Here are some other questions:
Should distracted driving infractions that occur in school zones, in work zones, and at police road-stops, be singled out for sharply enhanced penalties and reportable points -- to save lives, to send a message, to facilitate concentrated enforcement efforts, and to disrupt the learned behavior of distracted drivers?
Should looking away from the forward direction of the vehicle for a duration of greater than two seconds -- creating a risk of bodily harm comparable to that of a DUI offense -- be enshrined in state laws as a per se distracted-driving infraction? And, would that help with enforcement?
Some have pointed out, correctly, that there's nothing new about distracted driving, and it's always taken many forms -- eating food, talking to passengers, dealing with children, reaching for an object, reading billboards, or accompanying a song on the radio. The challenge today is that the use of new technologies is sharply increasing the degree of danger, above and far beyond the longstanding, baseline level of risk. The policy question is, where are we going to draw the line?
In a head-to-head race against time, the laborious pace at which public policy evolves is no match for the Usain Bolt-like speed of technological change: For example, would a ban on handheld devices be applicable to the new Apple Watch?

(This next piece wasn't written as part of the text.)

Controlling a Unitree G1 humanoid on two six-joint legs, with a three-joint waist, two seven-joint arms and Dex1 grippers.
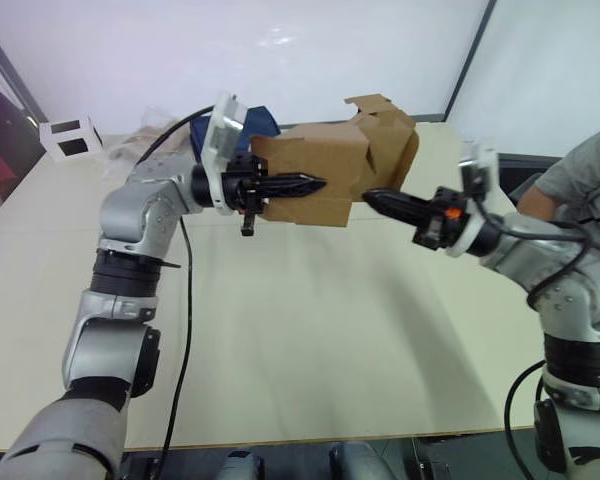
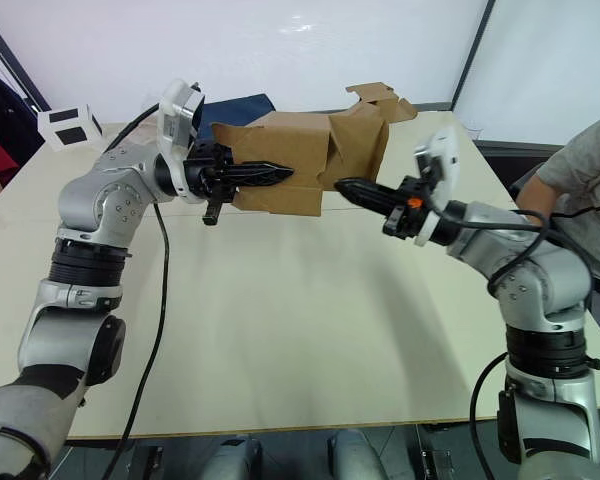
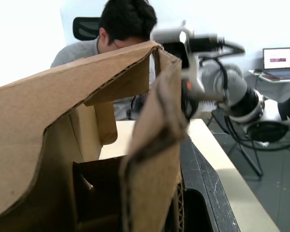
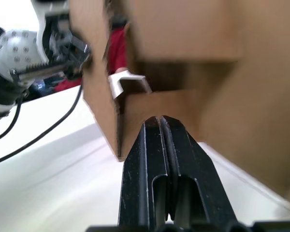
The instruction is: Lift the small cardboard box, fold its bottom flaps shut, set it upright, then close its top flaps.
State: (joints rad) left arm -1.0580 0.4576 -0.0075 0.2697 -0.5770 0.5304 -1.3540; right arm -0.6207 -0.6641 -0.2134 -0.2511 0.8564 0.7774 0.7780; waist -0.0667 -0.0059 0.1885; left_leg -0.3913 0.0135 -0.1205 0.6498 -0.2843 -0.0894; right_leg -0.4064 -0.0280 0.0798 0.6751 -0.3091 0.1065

To remain relevant, our public policies on distracted driving may need to sidestep the specific technologies and focus instead on such measures as eyes-on-the-road. Over time, new technology will solve the distracted driving problem that technology created. Eye-tracking devices mounted on the dash or rearview mirror will monitor the driver's mental state for signs of distraction, and will sound an alarm. Eventually -- 10 to 20 years from now -- self-driving cars will enable us to text to our heart's content. But, until technology provides the ultimate fix, the carnage on our roads will continue, and may even grow worse before it gets better. But it doesn't have to.

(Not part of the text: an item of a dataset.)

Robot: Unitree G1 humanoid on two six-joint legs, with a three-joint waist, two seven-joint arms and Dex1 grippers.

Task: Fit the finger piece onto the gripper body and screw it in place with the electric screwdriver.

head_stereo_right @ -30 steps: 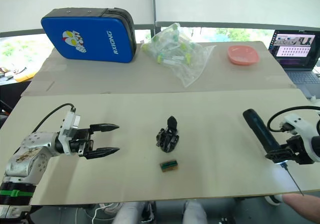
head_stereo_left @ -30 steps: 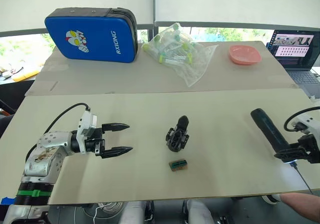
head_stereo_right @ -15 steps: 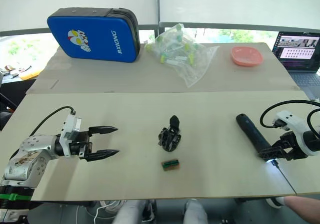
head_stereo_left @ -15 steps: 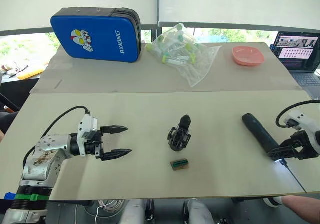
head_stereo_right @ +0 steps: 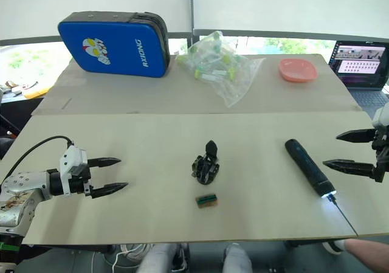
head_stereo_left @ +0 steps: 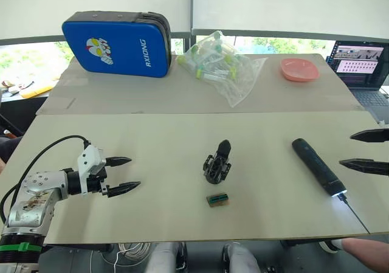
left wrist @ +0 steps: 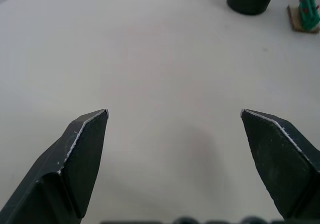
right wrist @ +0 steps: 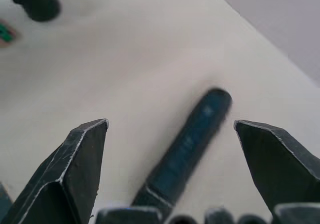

Back in the 1980s, driving-after-drinking was a widely accepted practice that was highly resistant to change. It took a combination of aggressive advocacy efforts by groups like MADD, solid research, enactment of tough state laws, well-publicized enforcement of those laws, and high-profile media campaigns aimed at changing social norms, to slowly-but-surely turn the tide. Over the years, hundreds of thousands of lives have been saved -- and a comparable success can assuredly be achieved against distracted driving.